Where other models used a fraction of the standardized corpus to test their data, Dynabench takes a combination of pre-packaged corpus instances along with human challenges from the real world. They can play tricks on the model by using wrong keywords on purpose or by making use of such references that exist only in the real world and the machine may not know.
The human evaluator determines the accuracy of the model performance and the areas or queries that the system did not perform well on. These points are then trained for in the next round.
Thus, with every round more and more challenges are faced by the system, that is not a part of any existing dataset or is from the area where that model needs to be implemented.
When the model finishes testing round, Dynabench identifies the areas where the model is weak and was fooled by humans and then compiles these weak areas into a new testing dataset.
This test dataset can be used by researchers to build newer and more sophisticated models.
This results in a model that can answer questions the previous model couldn’t so, it again undergoes testing to identity harder and more challenging questions it can’t answer and build a new test dataset.
This recurring process can be repeated frequently and easily, so that if any biases occur over time, Dynabench can identify them and come up with new examples to test whether those biases still exist.
This cycle is nearly impossible to end because for a system to reach the point where it can answer all questions that may be possible, is difficult.
Dynabench makes the AI model more robust to vulnerabilities and weaknesses because it is easy for human annotators to come up with a lot of examples to fool the system.
The model server is in the cloud, torchserve, and the connection of crowdsourced annotators to the platform is done using Mephisto, besides humans interacting with the system, who receive instant feedback on the model’s response.
What can it be used for?
Initially, the model focuses on four core tasks of natural language processing, because this is the field majorly affected by benchmark saturation. These tasks are question-answering, sentiment analysis, hate speech, and natural language interference.
Benefits of Dynabench
This metric reflects the performance of AI models better in important situations – having to interact with people who are different from each other in a lot of ways thus, behave and react differently in complex, changing ways that a static corpus can’t have.

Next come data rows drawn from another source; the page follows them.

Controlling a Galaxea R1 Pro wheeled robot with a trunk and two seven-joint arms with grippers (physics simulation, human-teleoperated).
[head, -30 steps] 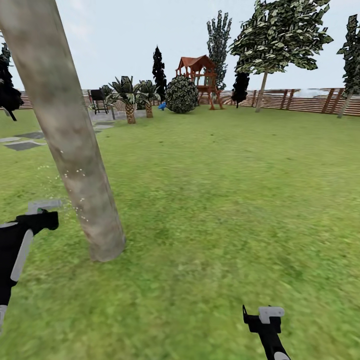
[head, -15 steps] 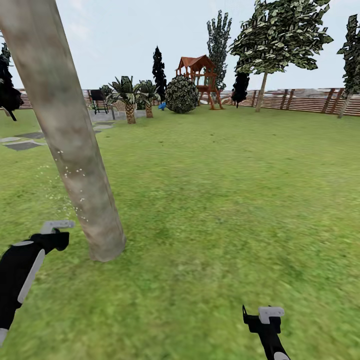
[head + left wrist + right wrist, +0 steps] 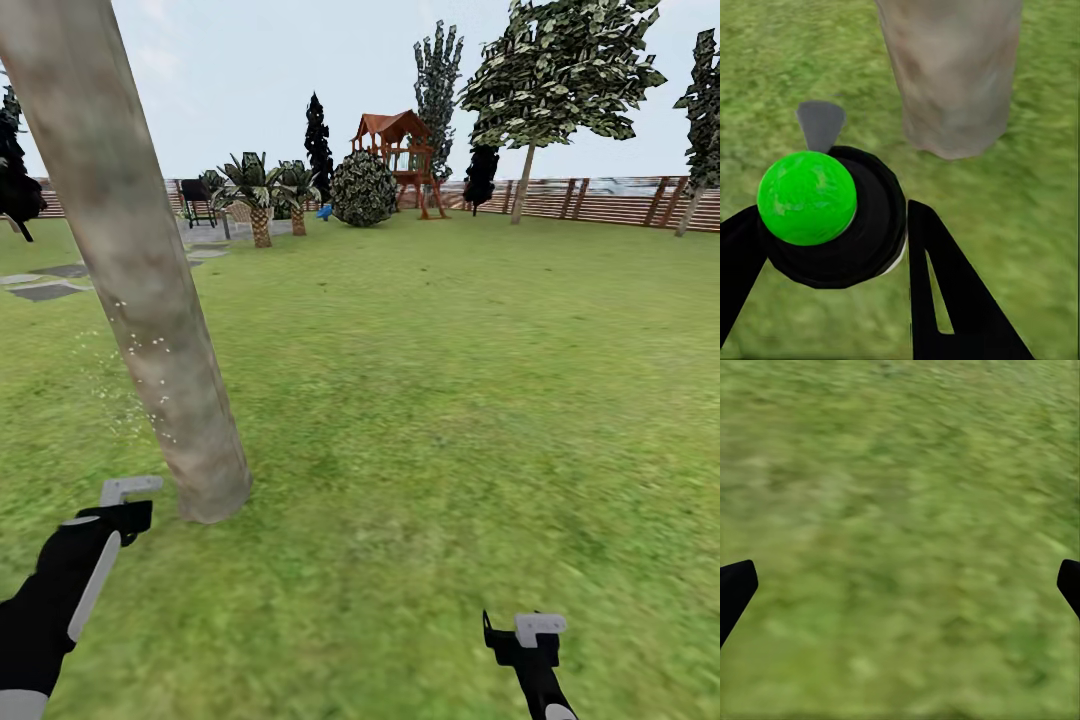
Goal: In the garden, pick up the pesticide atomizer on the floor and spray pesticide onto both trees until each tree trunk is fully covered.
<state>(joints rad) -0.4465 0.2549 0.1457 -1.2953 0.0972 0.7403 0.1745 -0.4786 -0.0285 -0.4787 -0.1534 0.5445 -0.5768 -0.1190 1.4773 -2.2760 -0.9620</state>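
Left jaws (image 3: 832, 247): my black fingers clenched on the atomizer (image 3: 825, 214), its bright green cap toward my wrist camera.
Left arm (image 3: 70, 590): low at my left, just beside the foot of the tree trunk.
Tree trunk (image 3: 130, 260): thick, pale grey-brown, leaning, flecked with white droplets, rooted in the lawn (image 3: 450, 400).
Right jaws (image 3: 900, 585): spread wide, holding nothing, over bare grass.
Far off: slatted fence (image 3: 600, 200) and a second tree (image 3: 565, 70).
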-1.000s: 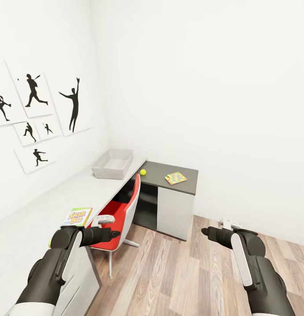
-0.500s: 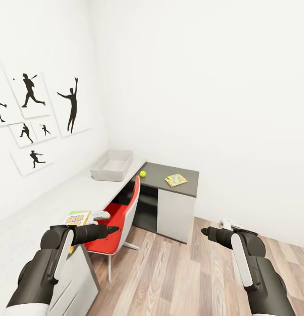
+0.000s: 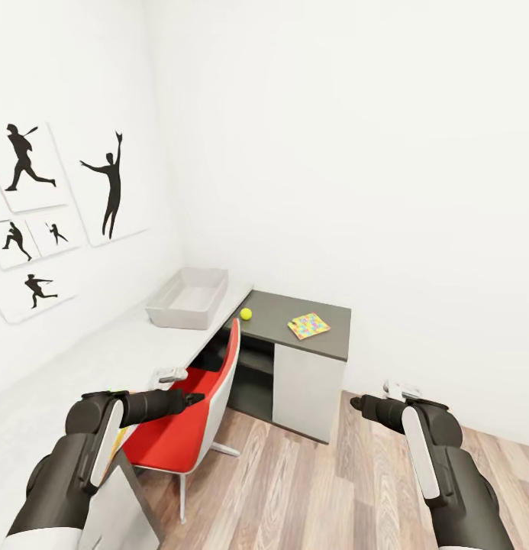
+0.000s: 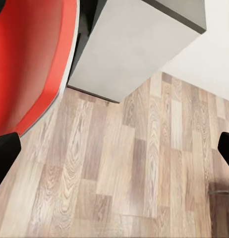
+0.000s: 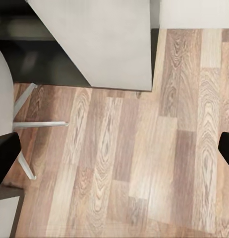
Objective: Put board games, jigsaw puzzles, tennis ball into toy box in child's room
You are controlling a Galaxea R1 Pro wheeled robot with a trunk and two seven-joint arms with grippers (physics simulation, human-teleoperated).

It also makes the system highly robust to vulnerabilities as it tackles newer and more challenging tasks with each round. This leads to the model’s ability to deal with biases and artifacts that are set unintentionally.
The most important advantage, though, is that this model overcomes the biggest drawback of the static benchmark: saturation, as for Dynabench to reach saturation will take a huge amount of time and test instances which are nearly impossible. The test is much closer to real-world applications than all other models that exist until now.
Limitations of Dynabench
There is a high risk of cyclical progress of catastrophic forgetting, in which improved models tend to forget things/information that was once relevant and is not anymore but may be required later.

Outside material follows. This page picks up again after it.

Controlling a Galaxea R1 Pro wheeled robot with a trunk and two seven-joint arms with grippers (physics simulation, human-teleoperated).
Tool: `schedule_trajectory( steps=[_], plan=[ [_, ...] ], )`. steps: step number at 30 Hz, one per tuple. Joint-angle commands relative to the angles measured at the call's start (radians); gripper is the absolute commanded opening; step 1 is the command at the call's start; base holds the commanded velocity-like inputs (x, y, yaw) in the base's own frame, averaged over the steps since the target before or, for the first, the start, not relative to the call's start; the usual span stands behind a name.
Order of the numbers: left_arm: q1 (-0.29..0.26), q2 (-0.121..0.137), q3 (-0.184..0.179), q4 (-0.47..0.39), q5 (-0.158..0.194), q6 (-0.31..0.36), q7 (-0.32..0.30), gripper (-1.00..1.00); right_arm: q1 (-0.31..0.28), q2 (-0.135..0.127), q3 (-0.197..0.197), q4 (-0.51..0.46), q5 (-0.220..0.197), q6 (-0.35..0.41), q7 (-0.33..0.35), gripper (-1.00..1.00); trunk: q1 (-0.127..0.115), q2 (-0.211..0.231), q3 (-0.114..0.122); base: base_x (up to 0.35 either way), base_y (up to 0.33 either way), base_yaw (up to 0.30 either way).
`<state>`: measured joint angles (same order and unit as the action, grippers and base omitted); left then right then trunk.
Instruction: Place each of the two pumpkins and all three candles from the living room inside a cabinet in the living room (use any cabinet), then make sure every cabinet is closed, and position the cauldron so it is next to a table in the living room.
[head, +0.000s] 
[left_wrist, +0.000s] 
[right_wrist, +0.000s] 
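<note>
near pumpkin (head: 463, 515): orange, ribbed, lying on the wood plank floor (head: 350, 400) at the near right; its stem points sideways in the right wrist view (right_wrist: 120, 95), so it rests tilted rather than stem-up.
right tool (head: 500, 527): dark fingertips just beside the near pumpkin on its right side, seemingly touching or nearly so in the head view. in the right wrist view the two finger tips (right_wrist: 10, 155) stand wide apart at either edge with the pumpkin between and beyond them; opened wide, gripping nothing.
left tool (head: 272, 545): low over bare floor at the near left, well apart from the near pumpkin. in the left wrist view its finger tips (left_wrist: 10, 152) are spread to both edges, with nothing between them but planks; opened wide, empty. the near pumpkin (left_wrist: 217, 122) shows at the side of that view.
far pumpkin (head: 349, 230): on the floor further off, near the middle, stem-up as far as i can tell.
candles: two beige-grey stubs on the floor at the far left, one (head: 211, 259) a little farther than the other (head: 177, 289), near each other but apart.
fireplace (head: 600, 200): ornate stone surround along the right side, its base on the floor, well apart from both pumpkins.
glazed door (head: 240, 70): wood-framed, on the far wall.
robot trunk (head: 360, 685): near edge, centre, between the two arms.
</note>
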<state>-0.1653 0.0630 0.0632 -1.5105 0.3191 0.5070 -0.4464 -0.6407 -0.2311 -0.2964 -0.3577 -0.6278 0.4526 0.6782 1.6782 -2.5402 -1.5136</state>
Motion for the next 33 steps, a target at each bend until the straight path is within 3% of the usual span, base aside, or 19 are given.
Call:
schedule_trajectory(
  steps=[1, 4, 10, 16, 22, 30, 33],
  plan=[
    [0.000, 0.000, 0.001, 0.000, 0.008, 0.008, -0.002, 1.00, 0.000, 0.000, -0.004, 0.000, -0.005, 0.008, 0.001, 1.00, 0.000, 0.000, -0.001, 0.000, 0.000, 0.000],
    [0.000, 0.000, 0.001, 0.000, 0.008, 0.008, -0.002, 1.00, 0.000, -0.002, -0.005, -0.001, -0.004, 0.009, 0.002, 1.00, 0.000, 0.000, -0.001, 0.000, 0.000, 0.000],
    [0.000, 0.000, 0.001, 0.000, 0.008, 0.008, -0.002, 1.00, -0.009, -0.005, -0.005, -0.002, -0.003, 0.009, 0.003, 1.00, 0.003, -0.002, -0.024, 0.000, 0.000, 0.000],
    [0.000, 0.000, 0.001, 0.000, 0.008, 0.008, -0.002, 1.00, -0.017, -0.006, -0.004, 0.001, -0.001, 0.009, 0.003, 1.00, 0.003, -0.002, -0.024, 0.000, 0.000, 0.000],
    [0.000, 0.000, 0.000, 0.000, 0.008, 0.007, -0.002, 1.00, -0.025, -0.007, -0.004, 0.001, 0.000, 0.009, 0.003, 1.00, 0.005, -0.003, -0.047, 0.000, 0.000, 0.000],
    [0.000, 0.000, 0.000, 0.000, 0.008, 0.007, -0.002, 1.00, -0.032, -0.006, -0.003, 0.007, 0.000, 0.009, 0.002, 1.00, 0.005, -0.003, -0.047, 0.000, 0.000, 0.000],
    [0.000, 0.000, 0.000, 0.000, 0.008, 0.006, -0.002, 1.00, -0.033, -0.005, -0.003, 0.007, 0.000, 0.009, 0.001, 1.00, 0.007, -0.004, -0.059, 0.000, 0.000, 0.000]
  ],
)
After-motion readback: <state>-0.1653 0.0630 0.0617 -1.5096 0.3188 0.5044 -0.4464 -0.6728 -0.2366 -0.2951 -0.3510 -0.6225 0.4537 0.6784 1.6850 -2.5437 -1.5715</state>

It also does not provide any tools to perform bias mitigation. Also, the prime essence of Dynabench, crowdsourcing, may sometimes be difficult to implement.
So, where is the future for Dynabench headed?

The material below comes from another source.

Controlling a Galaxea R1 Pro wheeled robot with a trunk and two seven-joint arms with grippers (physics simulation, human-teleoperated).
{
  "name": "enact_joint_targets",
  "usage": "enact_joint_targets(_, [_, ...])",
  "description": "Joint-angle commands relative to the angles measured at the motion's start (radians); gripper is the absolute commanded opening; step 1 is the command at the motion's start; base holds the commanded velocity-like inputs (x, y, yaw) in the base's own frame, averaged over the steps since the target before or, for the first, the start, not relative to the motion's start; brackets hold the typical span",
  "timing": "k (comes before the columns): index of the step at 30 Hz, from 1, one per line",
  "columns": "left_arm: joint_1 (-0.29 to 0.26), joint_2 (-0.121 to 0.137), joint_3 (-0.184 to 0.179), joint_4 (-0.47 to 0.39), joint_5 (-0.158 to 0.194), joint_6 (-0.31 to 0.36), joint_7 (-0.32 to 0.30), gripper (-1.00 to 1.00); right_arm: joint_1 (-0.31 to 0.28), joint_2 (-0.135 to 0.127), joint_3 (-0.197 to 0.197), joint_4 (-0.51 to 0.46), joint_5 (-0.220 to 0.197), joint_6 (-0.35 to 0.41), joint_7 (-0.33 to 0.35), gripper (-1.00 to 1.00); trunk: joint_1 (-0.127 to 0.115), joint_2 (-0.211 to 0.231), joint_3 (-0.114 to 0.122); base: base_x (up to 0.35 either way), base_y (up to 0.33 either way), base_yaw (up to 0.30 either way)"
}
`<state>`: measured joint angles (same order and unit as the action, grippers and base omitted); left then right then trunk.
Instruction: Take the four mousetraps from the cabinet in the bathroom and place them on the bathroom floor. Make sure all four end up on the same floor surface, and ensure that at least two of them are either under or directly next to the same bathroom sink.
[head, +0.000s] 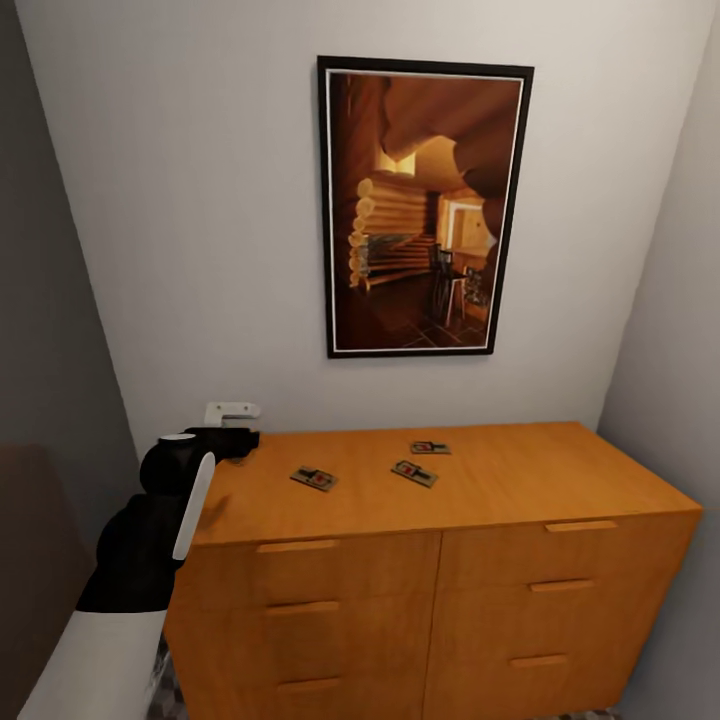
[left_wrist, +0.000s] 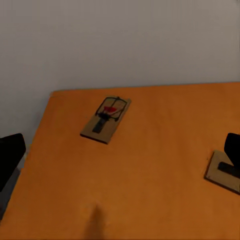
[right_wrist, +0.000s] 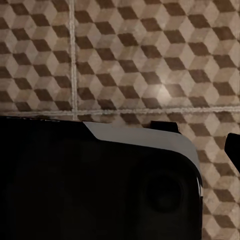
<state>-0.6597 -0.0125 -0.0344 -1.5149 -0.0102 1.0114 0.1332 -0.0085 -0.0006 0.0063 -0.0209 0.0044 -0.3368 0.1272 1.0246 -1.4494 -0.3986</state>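
Left gripper (head: 237, 437) poised over the cabinet's (head: 520, 480) left rear corner, fingers spread wide, holding nothing. Just to its right, three mousetraps flat on the top: nearest (head: 314, 478), middle (head: 414, 473), rearmost (head: 430, 447); fourth not seen. Best started with the nearest mousetrap: reach right, come down square, close across the wooden base clear of the wire, lift straight. Right gripper (right_wrist: 200, 135) aimed down at cube-patterned bathroom floor (right_wrist: 150, 60); open or closed, cannot tell.

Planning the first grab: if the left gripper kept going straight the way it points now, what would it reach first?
Probably the nearest mousetrap, lying flat on the cabinet top ahead of the left gripper; depth is unclear, so it might touch the bare wood first.
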Motion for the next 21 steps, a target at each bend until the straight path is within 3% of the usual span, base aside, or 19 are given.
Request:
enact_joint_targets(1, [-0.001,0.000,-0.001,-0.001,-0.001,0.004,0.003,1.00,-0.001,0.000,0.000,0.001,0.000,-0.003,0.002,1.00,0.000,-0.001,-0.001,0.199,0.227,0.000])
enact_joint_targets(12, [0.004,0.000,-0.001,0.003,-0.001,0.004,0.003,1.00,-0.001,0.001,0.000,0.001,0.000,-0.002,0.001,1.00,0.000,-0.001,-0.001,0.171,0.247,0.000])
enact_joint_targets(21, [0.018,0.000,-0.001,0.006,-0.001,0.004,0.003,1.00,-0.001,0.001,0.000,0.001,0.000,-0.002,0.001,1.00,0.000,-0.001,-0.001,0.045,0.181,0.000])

For now, it is working on language models only but may eventually start its work on neural networks, like image recognition models and speech recognition systems. Besides the four NLP tasks, the model is planned to be open to anyone for creating their tasks to get human annotators for finding out weaknesses in the models.
The main language of focus, as of now, is English but is hoped to be joined by other languages and modalities in the future.
The model also requires research to identify, if shifts are better to avoid cyclical progress and if they can overcome adverse effects.